■ **Exercise directions**
A verbatim reproduction of the lines below, from the line containing "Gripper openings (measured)" through the line containing "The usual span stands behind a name", both ends included, is the whole required output.

____ Available data

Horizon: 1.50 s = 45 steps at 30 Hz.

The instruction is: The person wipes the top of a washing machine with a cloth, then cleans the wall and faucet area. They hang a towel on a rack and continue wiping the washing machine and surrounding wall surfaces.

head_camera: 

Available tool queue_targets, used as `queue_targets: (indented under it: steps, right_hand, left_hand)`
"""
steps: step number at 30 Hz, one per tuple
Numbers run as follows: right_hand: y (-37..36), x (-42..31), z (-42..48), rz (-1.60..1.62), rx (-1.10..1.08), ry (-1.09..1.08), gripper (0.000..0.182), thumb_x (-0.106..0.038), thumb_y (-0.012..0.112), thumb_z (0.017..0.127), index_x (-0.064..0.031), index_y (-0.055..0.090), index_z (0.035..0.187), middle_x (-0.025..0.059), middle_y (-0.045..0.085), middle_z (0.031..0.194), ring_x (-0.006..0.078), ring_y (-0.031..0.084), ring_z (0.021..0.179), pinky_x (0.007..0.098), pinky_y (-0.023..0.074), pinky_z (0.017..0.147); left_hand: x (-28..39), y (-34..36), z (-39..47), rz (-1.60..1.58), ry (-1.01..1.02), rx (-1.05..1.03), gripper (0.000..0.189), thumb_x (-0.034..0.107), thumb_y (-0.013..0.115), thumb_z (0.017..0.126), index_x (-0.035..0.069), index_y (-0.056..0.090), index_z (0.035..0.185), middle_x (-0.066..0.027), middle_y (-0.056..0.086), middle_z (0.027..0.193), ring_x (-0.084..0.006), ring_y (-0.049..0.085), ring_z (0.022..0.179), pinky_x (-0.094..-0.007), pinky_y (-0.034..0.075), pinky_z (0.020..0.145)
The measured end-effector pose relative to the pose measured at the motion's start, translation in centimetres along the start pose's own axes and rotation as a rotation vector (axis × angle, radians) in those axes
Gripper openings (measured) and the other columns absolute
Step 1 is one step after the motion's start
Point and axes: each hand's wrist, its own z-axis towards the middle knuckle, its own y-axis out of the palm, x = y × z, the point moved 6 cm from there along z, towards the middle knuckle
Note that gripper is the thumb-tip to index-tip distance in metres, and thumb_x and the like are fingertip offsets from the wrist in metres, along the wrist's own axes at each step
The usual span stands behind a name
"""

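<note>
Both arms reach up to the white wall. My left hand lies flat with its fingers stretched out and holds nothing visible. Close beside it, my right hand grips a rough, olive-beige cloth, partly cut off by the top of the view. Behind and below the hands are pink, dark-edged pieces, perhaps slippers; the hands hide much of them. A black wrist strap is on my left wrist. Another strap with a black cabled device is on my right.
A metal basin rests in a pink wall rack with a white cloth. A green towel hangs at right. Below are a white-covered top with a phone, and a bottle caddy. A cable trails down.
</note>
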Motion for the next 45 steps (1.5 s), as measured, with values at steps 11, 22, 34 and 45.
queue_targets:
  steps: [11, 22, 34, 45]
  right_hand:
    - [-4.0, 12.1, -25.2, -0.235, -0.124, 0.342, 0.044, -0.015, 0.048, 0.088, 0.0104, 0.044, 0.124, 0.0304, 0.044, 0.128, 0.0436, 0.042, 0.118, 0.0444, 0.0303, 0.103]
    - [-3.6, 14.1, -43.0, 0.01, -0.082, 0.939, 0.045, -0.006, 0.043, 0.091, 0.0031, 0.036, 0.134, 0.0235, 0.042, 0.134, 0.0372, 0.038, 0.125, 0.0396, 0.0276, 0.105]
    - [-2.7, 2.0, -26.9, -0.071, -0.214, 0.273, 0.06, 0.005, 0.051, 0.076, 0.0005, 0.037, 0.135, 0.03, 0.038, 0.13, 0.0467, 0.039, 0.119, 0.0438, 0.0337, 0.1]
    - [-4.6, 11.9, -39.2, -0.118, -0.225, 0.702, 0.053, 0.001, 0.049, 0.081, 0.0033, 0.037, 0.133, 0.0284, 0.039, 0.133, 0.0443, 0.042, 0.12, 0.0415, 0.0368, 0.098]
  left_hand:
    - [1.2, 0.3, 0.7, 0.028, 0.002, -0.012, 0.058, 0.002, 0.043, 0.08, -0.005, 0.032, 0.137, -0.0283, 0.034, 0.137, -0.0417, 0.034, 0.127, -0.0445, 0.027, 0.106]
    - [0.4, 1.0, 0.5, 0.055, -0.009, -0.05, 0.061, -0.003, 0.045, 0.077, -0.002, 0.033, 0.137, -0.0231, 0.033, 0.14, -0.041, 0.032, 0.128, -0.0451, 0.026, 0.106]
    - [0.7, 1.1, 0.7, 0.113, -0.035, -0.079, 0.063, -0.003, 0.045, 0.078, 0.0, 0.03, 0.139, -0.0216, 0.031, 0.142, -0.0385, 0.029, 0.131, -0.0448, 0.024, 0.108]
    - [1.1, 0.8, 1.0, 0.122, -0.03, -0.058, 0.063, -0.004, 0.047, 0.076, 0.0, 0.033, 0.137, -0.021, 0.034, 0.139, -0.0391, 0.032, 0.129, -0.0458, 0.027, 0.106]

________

■ **Output below**
Gripper openings (measured) and the other columns absolute
Step 1 is one step after the motion's start
Point and axes: each hand's wrist, its own z-axis towards the middle knuckle, its own y-axis out of the palm, x = y × z, the point moved 6 cm from there along z, towards the middle knuckle
Note that gripper is the thumb-tip to index-tip distance in metres, and thumb_x and the like are fingertip offsets from the wrist in metres, along the wrist's own axes at each step
The usual span stands behind a name

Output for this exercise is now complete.